Consolider la trésorerie les bonnes années pour passer les mauvaises
« Dans le contexte actuel, une exploitation bio doit être robuste pour gérer l’incertitude, estime Benoît Mousserin. Cela veut dire rester viable financièrement, grâce à une stabilité de sa production, une diversification des sources de revenus, une optimisation des coûts, la création d’une réserve en trésorerie, ou encore un accès à des marchés stables. » Le contexte actuel de forte fluctuation des coûts de production et l’incertitude sur l’avenir de la bio (évolution des marchés, de la PAC, des tendances de consommation) impliquent de consolider les trésoreries. Il rappelle que les fondamentaux restent les mêmes quelle que soit la filière : connaître ses charges de production, identifier des marges de progression, optimiser son coût de production, adapter son exploitation aux impacts du changement climatique et des aléas plus globalement.

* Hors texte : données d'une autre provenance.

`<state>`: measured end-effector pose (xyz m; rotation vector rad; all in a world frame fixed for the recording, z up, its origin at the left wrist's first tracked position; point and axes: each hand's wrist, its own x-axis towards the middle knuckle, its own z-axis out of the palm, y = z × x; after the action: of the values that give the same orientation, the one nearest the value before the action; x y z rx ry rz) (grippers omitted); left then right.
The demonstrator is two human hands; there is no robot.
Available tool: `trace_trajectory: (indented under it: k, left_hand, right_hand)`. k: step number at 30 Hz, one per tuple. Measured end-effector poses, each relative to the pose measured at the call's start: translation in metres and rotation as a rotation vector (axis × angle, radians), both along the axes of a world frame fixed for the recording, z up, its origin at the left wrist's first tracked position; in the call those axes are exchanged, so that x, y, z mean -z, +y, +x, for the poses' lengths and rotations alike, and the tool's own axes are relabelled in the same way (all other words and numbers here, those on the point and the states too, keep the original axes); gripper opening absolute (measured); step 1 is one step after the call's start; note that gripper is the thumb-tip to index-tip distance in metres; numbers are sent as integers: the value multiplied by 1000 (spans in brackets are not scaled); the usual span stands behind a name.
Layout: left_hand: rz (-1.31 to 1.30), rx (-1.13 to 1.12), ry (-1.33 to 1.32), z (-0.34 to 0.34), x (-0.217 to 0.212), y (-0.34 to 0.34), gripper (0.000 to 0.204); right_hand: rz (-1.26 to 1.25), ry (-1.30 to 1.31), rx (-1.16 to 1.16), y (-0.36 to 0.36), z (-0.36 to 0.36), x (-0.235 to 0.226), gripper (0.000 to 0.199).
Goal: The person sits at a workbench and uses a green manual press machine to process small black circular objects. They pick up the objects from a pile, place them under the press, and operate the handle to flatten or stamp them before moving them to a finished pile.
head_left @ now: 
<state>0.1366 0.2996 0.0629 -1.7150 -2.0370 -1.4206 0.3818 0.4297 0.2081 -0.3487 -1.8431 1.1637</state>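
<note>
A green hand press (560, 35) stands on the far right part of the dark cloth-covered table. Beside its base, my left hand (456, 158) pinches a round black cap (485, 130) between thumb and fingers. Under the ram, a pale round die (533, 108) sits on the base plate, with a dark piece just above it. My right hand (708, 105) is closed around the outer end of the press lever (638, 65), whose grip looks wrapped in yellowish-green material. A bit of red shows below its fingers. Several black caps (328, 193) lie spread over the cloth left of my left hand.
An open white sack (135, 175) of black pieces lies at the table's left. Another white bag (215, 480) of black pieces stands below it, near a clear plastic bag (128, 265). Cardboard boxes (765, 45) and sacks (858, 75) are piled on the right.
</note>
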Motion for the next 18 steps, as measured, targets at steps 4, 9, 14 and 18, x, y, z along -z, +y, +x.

57 % des agriculteurs bio jugent leurs revenus insuffisants
L’Agence Bio a présenté les résultats de son baromètre 2025 sur le moral des agricultrices bio lors du Salon tech & bio. Les producteurs bio restent attachés à leur vocation : 93 % se déclarent fiers d’être en bio et 86 % estiment que cette pratique contribue à leur bien-être. Mais 38 % se disent pessimistes et 57 % jugent leurs revenus insuffisants, malgré une légère amélioration par rapport à 2023. Les attentes des agriculteurs sont claires : 92 % souhaitent une meilleure communication sur le label bio et ses garanties, et 89 % réclament une juste rémunération pour leurs produits et services.